You are viewing a plain text version of this content. The canonical link for it is here.
Posted to reviews@spark.apache.org by "ueshin (via GitHub)" <gi...@apache.org> on 2024/02/16 01:52:57 UTC

Re: [PR] [SPARK-47069][PYTHON] Introduce `spark.profile.show/dump` for SparkSession-based profiling [spark]

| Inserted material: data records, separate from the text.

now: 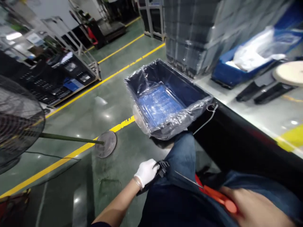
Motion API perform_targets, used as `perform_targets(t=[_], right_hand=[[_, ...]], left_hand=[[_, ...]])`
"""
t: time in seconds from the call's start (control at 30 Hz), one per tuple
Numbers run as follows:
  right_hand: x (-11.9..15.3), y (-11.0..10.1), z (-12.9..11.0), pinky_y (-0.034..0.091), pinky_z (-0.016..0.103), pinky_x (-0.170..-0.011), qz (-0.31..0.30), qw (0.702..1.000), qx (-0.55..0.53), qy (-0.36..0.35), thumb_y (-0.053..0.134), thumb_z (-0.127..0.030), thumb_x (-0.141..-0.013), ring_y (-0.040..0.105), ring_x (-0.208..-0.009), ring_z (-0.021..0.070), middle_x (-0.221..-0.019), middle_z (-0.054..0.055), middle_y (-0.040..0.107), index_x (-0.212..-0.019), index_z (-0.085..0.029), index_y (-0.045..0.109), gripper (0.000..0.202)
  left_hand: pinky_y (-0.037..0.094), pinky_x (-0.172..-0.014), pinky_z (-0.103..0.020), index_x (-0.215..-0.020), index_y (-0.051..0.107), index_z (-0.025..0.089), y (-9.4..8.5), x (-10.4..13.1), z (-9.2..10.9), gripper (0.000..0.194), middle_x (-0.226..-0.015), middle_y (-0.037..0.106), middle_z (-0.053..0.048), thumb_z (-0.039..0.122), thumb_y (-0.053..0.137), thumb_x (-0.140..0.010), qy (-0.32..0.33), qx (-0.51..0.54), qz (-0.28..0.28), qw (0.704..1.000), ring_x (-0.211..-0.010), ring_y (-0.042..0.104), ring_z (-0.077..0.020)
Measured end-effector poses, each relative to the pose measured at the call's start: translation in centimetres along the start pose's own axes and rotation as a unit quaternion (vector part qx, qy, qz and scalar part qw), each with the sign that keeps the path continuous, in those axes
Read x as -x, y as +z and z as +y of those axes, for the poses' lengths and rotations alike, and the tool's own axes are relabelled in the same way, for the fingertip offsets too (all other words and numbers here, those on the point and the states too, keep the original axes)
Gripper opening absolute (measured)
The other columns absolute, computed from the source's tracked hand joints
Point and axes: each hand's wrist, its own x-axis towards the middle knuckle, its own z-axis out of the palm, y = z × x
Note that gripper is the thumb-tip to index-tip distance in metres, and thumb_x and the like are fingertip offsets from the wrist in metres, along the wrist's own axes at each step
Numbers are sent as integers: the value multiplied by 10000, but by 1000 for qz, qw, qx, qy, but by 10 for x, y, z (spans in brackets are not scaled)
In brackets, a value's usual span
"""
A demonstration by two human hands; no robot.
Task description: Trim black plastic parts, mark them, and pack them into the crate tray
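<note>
My left hand point(146, 172), in a white glove, grips a small black plastic part point(161, 167) beside my knee. My right hand point(255, 209), bare, holds an orange-handled tool point(214, 195) whose thin metal blade points left across my lap toward the black part. I sit in blue jeans point(182, 157). Just beyond my knee stands a dark bin lined with clear plastic film point(165, 97), with a blue sheet at its bottom.
A black table edge point(236, 138) runs along my right. A standing fan point(16, 123) with round base point(106, 144) is at left on the green floor with yellow lines. Stacked grey crates point(189, 34) and a blue bin with bags point(248, 60) stand behind.
</note>
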Motion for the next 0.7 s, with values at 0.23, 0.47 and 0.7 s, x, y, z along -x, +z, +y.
perform_targets(t=[0.23, 0.47, 0.7], right_hand=[[-40, -11, -32, 470, 372, -732, -159, 984, 55, 61, 473, -132, -880, 735, -941, 349, -935, 159, 769, -976, -143, 724, 269], [-45, -3, -32, 455, 369, -717, -151, 986, 34, 53, 528, -152, -852, 730, -936, 366, -935, 193, 762, -940, -134, 747, 236], [-48, 4, -25, 443, 360, -692, -132, 989, 14, 59, 564, -152, -802, 732, -883, 360, -889, 194, 759, -876, -147, 749, 199]], left_hand=[[500, -925, -304, -1034, 720, 154, 17, 1, -4, 321, -1003, 742, -98, 259, 419, -1002, 35, -5, 13, 999, -969, 692, -206], [519, -917, -357, -1052, 720, 152, 25, 7, -9, 320, -995, 736, -114, 203, 413, -977, 46, -29, 28, 998, -953, 689, -237], [506, -915, -383, -1037, 717, 161, 24, 9, 0, 304, -993, 728, -123, 216, 429, -960, 30, -30, 12, 999, -969, 684, -266]])
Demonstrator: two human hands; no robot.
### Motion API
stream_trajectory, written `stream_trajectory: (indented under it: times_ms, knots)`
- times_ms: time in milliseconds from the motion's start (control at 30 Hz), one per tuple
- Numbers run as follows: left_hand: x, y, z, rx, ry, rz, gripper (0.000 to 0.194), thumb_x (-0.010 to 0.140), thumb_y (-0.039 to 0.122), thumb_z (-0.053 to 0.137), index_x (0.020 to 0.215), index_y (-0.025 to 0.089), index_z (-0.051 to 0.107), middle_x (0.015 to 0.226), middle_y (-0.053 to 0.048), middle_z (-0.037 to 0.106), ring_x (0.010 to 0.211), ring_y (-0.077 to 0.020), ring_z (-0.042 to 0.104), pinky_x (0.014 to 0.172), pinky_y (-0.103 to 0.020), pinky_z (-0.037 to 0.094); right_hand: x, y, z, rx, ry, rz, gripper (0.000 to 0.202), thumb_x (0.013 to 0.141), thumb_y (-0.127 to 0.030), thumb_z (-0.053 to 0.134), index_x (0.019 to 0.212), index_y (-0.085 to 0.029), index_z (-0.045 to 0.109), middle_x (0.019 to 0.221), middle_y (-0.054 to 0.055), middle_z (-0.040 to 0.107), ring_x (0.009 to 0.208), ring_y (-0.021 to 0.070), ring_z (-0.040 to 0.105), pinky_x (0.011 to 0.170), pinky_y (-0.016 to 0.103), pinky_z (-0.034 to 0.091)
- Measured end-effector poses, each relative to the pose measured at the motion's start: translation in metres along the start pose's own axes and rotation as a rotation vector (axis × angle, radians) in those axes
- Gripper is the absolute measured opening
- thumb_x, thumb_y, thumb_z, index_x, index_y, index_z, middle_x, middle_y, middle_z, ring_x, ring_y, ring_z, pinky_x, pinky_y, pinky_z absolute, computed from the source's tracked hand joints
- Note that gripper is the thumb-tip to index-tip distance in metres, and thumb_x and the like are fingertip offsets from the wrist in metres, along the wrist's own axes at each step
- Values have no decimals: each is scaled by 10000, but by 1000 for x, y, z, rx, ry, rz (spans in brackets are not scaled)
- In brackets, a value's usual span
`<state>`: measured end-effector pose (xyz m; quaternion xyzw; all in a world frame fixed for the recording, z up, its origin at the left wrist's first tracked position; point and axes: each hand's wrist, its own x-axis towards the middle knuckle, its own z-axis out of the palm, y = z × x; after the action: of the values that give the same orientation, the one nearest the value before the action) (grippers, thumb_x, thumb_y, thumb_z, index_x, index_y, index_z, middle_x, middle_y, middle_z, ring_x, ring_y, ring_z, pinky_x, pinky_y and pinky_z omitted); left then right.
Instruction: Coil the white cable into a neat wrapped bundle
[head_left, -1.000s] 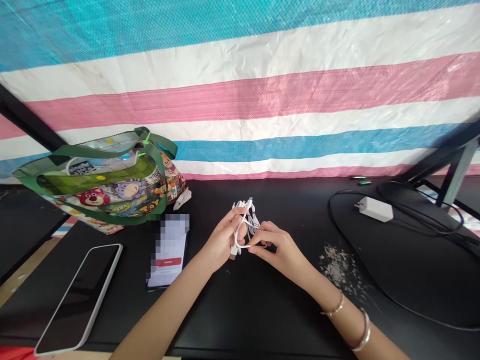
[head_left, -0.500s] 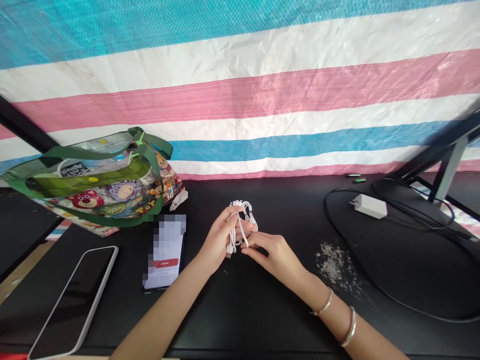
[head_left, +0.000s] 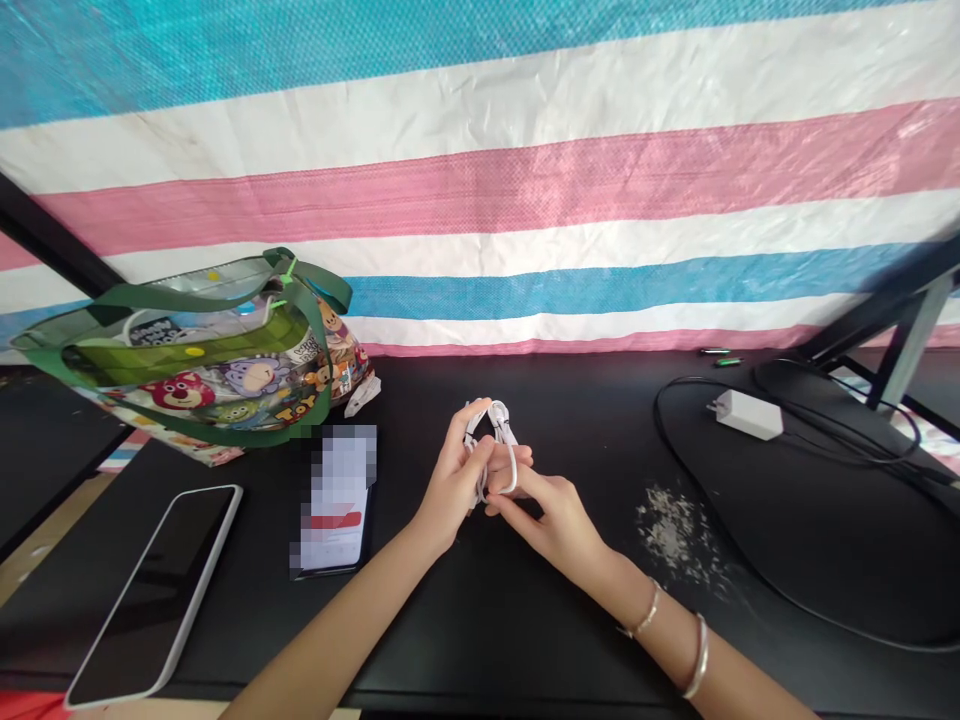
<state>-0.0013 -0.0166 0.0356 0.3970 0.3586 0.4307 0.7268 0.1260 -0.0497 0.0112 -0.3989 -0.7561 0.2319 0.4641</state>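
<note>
A coiled white charging cable (head_left: 504,425) is held above the middle of the black table (head_left: 435,640). My left hand (head_left: 454,480) is closed around the left side of the coil, thumb across the strands. On the right, my right hand (head_left: 544,505) pinches a loop of the same cable between thumb and fingers. Dark ties show on the coil near its top. Fingers cover the lower part of the bundle.
Left of the hands lie a lit phone (head_left: 337,500) and a white-edged phone with a dark screen (head_left: 157,600). Behind them stands a cartoon-print bag (head_left: 247,380). To the right are pale crumbs (head_left: 675,530), a white power adapter (head_left: 748,414) and a black cord (head_left: 720,530).
Both hands have shifted slightly right with the cable. The coil has turned, and the loop at my right hand now bends round its fingers more.
</note>
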Motion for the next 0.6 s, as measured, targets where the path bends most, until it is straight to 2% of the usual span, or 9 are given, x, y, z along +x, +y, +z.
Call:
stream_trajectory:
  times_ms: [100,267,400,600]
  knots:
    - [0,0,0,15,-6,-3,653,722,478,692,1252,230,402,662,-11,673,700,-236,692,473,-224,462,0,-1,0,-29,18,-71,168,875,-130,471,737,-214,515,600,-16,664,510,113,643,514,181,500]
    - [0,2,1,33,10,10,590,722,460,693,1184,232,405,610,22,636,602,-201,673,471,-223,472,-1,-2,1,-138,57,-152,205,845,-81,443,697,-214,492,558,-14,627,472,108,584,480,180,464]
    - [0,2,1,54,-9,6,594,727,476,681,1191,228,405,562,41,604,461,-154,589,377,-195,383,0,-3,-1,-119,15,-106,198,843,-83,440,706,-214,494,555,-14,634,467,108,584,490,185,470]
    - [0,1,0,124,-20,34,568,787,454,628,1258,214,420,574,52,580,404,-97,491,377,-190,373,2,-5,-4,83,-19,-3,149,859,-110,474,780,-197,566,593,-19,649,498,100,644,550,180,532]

ueshin commented on code in PR #45129:
URL: https://github.com/apache/spark/pull/45129#discussion_r1491866174


##########
python/pyspark/sql/profiler.py:
##########
@@ -239,3 +241,72 @@ def _profile_results(self) -> "ProfileResults":
         with self._lock:
             value = self._accumulator.value
             return value if value is not None else {}
+
+
+class Profile:
+    """User-facing profile API. This instance can be accessed by
+    :attr:`spark.profile`.
+
+    .. versionadded: 4.0.0
+    """
+
+    def __init__(self, sparkSession: "SparkSession"):
+        self.sparkSession = sparkSession
+
+    def show(self, *, type: Optional[str] = None, id: Optional[int] = None) -> None:
+        """
+        Show the profile results.
+
+        .. versionadded:: 4.0.0
+
+        Parameters
+        ----------
+        type : str, optional
+            The profiler type, which can be either "perf" or "memory".
+        id : int, optional
+            A UDF ID to be shown. If not specified, all the results will be shown.
+        """
+        if type == "memory":
+            self.sparkSession.showMemoryProfiles(id)

Review Comment:
   Shall we remove the old APIs? I think the new APIs are enough to have.



##########
python/pyspark/sql/profiler.py:
##########
@@ -239,3 +241,72 @@ def _profile_results(self) -> "ProfileResults":
         with self._lock:
             value = self._accumulator.value
             return value if value is not None else {}
+
+
+class Profile:
+    """User-facing profile API. This instance can be accessed by
+    :attr:`spark.profile`.
+
+    .. versionadded: 4.0.0
+    """
+
+    def __init__(self, sparkSession: "SparkSession"):
+        self.sparkSession = sparkSession

Review Comment:
   It should take `ProfilerCollector`?



##########
python/pyspark/sql/profiler.py:
##########
@@ -239,3 +241,72 @@ def _profile_results(self) -> "ProfileResults":
         with self._lock:
             value = self._accumulator.value
             return value if value is not None else {}
+
+
+class Profile:
+    """User-facing profile API. This instance can be accessed by
+    :attr:`spark.profile`.
+
+    .. versionadded: 4.0.0
+    """
+
+    def __init__(self, sparkSession: "SparkSession"):
+        self.sparkSession = sparkSession
+
+    def show(self, *, type: Optional[str] = None, id: Optional[int] = None) -> None:
+        """
+        Show the profile results.
+
+        .. versionadded:: 4.0.0
+
+        Parameters
+        ----------
+        type : str, optional
+            The profiler type, which can be either "perf" or "memory".
+        id : int, optional
+            A UDF ID to be shown. If not specified, all the results will be shown.
+        """
+        if type == "memory":
+            self.sparkSession.showMemoryProfiles(id)
+        elif type == "perf" or type is None:
+            self.sparkSession.showPerfProfiles(id)
+            if type is None:  # Show both perf and memory profiles
+                self.sparkSession.showMemoryProfiles(id)
+        else:
+            raise PySparkValueError(
+                error_class="VALUE_NOT_ALLOWED",
+                message_parameters={
+                    "arg_name": "type",
+                    "allowed_values": str(["perf", "memory"]),
+                },
+            )
+
+    def dump(self, path: str, *, type: Optional[str] = None, id: Optional[int] = None) -> None:

Review Comment:
   ditto.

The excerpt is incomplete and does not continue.